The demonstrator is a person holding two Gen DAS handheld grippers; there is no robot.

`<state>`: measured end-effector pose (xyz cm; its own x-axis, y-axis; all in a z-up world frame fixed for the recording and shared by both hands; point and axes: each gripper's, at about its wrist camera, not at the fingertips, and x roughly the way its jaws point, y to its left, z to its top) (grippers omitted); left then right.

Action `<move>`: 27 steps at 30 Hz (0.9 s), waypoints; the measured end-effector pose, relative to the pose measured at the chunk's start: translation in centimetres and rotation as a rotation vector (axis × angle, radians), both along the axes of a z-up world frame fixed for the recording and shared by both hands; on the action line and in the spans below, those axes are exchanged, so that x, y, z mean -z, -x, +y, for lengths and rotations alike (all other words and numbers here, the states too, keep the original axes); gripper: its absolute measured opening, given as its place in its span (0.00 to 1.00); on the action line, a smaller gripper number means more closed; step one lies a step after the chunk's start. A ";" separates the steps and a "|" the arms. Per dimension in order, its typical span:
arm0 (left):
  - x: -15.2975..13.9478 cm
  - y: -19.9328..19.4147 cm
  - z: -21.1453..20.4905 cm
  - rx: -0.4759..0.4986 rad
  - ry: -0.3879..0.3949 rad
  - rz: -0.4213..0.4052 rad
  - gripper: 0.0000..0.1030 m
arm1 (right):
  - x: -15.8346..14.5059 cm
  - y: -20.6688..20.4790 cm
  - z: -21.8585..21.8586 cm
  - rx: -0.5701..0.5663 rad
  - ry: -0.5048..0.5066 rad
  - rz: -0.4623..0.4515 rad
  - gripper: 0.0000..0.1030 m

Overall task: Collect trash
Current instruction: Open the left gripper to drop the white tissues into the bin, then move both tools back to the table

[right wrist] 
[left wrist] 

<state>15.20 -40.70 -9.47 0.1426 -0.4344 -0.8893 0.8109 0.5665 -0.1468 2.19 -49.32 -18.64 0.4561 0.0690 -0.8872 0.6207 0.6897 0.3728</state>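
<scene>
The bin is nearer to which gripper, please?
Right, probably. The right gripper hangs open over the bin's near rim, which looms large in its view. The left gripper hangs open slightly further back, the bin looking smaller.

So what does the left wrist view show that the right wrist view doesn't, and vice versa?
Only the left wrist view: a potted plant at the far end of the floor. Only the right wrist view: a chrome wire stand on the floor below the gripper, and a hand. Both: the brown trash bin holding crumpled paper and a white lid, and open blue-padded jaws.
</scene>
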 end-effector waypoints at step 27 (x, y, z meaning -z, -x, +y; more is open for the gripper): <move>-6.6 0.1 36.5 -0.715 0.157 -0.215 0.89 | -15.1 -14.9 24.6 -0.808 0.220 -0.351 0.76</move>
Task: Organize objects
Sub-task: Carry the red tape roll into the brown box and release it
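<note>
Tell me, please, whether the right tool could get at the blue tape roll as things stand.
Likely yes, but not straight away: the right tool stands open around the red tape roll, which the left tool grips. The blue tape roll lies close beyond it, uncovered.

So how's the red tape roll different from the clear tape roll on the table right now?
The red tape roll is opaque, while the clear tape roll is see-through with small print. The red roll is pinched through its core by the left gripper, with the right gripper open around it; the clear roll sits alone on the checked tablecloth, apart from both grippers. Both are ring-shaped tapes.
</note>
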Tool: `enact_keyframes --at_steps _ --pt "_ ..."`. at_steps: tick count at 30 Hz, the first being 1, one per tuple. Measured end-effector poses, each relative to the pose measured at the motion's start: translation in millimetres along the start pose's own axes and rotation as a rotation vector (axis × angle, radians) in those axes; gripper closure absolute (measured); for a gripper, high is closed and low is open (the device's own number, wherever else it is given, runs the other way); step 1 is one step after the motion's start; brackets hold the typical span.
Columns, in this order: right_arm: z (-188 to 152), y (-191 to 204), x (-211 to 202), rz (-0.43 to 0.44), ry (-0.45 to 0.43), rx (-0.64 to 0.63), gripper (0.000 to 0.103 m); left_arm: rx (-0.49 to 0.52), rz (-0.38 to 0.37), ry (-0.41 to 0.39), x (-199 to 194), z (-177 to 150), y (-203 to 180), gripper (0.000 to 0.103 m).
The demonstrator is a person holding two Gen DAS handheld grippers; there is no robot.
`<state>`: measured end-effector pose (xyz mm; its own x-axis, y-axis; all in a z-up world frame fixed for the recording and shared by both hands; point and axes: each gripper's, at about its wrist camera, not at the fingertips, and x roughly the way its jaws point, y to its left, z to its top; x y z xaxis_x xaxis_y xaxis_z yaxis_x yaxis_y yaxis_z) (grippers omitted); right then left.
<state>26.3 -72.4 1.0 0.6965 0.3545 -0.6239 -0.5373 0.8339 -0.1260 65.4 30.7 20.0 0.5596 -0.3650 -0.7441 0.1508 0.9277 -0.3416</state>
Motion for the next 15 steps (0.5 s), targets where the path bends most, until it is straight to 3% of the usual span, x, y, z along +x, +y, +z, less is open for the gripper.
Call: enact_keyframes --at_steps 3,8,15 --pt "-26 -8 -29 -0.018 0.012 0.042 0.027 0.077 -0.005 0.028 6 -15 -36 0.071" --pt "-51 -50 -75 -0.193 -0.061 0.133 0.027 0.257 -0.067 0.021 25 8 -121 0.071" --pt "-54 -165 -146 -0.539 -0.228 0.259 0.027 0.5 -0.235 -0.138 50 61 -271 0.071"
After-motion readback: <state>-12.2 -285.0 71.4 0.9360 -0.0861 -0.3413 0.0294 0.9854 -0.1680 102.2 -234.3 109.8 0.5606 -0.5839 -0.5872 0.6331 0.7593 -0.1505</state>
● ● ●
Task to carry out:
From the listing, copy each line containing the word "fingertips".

Your response:
`<state>`: measured end-effector pose (xyz cm; its own x-axis, y-axis; all in a z-up world frame fixed for the recording and shared by both hands; point and axes: each gripper's, at about its wrist camera, not at the fingertips, and x roughly the way its jaws point, y to its left, z to its top) (grippers omitted); left then right.
`<state>`: measured end-effector pose (xyz mm; its own x-axis, y-axis; all in a z-up world frame fixed for the recording and shared by both hands; point and axes: each gripper's, at about its wrist camera, not at the fingertips, and x roughly the way its jaws point, y to its left, z to its top; x y z xaxis_x xaxis_y xaxis_z yaxis_x yaxis_y yaxis_z) (grippers omitted); right then left.

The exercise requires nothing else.